Un tournoi de prestige, un tournoi sur invitation, non une coupe du monde ou un championnat du monde. Le World Grand Prix, pendant féminin de la Ligue mondiale séniors masculine, remportée dimanche dernier par la France, permet aux sélections invitées par la Fédération internationale de volley-ball de se confronter à d’autres styles de jeu. Il permet aux sélections d’affronter les meilleures équipes de chacun des continents, en fonction de la position mondiale. Cette année, 32 équipes sont réparties dans trois groupes en fonction de leur niveau (groupe1, 2 et 3). Les équipes du groupe 3 (huit équipes, les plus « faibles » des 32), se rencontrent entre elles (Australie, Algérie, Cameroun, France, Hongrie, Mexique, Trinité-et-Tobago et le Venezuela). Des matchs sont organisés au Cameroun, à Trinité-et-Tobago et au Venezuela. Les trois premiers au classement combiné de la poule 3 disputeront le Final Four avec l’Australie, hôte de cette dernière étape. Le vainqueur du groupe 3 accède ainsi au groupe 2 où se retrouve le Kenya, champion d’Afrique en titre. Après l’étape de Yaoundé, le Cameroun retrouvera la France à Trinité-et-Tobago, pour des matches de la poule D 3 en espérant améliorer son classement. La dernière journée des matchs de poule se tiendra le 15 juillet au Venezuela. Il faut donc terminer parmi les trois meilleures des huit équipes pour s’envoler vers l’Australie où le champion du groupe sera connu après les matchs qui se joueront les 22 et 23 juillet prochains.

Parole à…

Howayda Mondy: « L’organisation était bonne »
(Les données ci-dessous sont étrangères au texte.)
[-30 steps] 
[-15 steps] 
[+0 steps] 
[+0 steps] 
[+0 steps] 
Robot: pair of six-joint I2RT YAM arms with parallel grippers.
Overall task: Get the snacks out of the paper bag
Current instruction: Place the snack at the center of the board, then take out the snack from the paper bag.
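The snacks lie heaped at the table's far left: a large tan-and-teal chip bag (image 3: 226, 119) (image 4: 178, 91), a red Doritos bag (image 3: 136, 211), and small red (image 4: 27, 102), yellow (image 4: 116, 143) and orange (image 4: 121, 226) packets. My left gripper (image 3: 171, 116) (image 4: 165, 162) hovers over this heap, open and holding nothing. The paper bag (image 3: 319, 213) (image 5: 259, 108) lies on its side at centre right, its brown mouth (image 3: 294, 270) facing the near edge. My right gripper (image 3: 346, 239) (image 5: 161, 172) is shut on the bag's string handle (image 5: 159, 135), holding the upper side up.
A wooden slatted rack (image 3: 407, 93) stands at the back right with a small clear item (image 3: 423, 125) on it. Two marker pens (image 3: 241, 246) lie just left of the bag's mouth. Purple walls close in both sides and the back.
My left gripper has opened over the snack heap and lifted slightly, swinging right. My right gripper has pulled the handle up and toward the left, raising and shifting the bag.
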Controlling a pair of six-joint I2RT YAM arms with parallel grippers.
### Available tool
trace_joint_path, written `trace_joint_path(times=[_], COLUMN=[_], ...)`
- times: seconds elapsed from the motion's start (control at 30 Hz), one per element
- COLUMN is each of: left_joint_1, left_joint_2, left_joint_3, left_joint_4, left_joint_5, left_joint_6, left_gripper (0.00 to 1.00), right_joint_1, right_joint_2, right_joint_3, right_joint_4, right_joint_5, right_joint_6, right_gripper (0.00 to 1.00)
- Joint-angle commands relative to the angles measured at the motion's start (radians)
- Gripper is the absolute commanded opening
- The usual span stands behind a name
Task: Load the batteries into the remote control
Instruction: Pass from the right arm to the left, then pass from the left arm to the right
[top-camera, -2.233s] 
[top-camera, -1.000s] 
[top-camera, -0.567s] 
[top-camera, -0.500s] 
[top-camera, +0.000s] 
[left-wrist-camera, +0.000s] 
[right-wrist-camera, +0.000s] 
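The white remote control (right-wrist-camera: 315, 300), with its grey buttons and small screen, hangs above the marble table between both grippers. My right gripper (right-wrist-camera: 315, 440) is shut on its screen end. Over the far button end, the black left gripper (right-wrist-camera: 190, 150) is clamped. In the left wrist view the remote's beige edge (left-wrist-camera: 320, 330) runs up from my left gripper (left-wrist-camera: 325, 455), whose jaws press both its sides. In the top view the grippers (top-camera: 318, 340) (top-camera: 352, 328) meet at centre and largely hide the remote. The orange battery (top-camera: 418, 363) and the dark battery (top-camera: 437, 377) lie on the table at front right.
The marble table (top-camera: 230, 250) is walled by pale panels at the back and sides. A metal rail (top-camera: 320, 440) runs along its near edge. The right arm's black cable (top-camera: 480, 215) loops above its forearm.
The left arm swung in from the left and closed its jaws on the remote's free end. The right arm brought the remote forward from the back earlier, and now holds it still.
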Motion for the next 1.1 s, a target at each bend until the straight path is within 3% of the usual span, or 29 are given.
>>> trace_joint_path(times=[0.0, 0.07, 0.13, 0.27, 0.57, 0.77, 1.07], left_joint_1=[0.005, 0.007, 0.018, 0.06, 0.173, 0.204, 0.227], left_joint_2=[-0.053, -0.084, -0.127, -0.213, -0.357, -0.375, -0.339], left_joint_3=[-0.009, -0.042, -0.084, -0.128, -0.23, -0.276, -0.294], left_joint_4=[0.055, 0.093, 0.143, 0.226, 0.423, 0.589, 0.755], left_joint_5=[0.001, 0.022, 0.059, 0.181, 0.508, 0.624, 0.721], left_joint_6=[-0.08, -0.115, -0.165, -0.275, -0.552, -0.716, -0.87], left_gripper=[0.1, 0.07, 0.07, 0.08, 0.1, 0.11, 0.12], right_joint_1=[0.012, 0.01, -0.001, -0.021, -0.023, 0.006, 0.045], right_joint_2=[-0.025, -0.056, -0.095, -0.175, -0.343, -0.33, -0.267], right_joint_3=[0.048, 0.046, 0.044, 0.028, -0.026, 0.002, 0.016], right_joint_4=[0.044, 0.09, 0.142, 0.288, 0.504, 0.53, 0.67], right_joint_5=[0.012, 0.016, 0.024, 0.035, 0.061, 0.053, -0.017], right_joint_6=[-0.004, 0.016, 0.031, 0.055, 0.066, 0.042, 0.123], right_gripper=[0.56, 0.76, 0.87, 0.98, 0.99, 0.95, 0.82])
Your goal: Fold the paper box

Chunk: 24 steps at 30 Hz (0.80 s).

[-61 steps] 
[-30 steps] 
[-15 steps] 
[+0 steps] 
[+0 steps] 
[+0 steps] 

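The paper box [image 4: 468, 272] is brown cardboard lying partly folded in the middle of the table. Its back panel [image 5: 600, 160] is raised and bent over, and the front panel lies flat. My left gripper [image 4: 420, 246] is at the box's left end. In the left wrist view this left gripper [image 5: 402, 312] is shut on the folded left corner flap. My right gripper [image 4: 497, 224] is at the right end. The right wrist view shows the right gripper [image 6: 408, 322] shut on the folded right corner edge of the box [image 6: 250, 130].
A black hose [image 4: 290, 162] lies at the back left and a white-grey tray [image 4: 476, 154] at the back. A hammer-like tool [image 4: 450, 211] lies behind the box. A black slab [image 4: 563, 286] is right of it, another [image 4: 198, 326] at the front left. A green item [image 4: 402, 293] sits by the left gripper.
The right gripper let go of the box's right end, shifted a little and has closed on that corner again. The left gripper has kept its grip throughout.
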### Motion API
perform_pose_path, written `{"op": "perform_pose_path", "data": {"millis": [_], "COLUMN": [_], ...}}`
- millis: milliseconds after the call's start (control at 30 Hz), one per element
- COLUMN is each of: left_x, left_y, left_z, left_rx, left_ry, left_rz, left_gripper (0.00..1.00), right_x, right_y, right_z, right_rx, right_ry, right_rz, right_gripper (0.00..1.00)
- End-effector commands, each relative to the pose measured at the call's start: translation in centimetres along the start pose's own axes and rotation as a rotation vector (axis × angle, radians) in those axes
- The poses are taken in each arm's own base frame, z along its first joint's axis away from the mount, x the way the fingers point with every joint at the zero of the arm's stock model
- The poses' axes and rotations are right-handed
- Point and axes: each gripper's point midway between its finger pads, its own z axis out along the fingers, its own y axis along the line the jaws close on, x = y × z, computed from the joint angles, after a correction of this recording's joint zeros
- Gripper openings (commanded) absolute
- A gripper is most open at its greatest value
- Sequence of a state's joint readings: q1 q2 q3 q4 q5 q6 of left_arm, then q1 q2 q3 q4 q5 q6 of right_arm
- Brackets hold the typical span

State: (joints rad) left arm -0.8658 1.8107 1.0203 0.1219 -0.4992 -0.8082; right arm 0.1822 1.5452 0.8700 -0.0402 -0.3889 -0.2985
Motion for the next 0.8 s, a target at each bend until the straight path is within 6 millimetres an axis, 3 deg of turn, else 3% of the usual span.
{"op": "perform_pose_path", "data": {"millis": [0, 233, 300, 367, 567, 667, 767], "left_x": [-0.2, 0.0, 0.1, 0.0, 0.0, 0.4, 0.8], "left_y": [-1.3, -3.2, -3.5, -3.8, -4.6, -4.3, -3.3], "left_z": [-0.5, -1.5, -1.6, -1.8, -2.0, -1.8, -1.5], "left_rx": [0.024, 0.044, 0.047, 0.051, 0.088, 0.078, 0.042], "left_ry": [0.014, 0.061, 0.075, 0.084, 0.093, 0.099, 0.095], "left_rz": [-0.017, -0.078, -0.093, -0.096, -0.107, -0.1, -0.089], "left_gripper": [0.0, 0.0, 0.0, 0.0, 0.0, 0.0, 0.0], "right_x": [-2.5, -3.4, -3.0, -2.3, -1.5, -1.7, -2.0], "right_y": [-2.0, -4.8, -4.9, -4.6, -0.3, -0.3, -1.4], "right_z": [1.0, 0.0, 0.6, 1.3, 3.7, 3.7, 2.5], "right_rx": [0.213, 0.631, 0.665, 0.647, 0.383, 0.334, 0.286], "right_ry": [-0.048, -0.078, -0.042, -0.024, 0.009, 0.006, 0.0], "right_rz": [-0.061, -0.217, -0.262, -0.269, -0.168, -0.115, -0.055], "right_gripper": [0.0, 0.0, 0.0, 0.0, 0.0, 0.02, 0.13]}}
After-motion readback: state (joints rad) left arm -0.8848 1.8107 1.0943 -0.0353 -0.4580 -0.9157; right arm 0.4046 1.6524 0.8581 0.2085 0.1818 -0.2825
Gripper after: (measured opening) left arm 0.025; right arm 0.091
Directeur exécutif à la Confédération africaine de volley-ball et membre du Comité de contrôle de la Fédération internationale

Quel bilan faites-vous de cette première étape du World Grand Prix dans le groupe 3 à Yaoundé ?
Je suis satisfaite. Je tiens à féliciter le peuple camerounais. L’organisation était bonne de façon générale. Excepté quelques problèmes qu’on note souvent dans l’organisation de manifestations de cette envergure, notamment en ce qui concerne la connexion Internet. Mais, c’est le propre de toutes les organisations. Le public a répondu présent de manière massive. C’est la première fois que je vois autant de supporters soutenir leur équipe de volley-ball, dans la victoire comme dans la défaite. L’ambiance était très bonne. A mon avis, c’est l’un des points positifs du tournoi. Je souhaite le meilleur pour l’équipe camerounaise, et pourquoi ne pas revenir ici l’année prochaine pour le World Grand Prix.
Quelle analyse faites-vous de la compétition sur le plan sportif ?
Le niveau était très bon, excepté pour l’équipe algérienne. Elle n’a pas joué à son niveau, compte tenu de son expérience dans la compétition. Mais de façon générale, je pense que l’équipe du Cameroun était l’une des meilleures du tournoi, malgré le résultat final. Elle a encore besoin de quelques ajustements sur le plan technique notamment. Avec davantage d’expérience et en jouant plus de matchs, elle fera un bon résultat. Je suis un peu déçue pour le Cameroun, notamment à l’issue du match contre la France. Les Camerounaises étaient proches de l’emporter mais je pense qu’elles n’ont pas suffisamment cru en elles. Elles ont bien joué la plupart du temps et même le coach français craignait un peu cette équipe.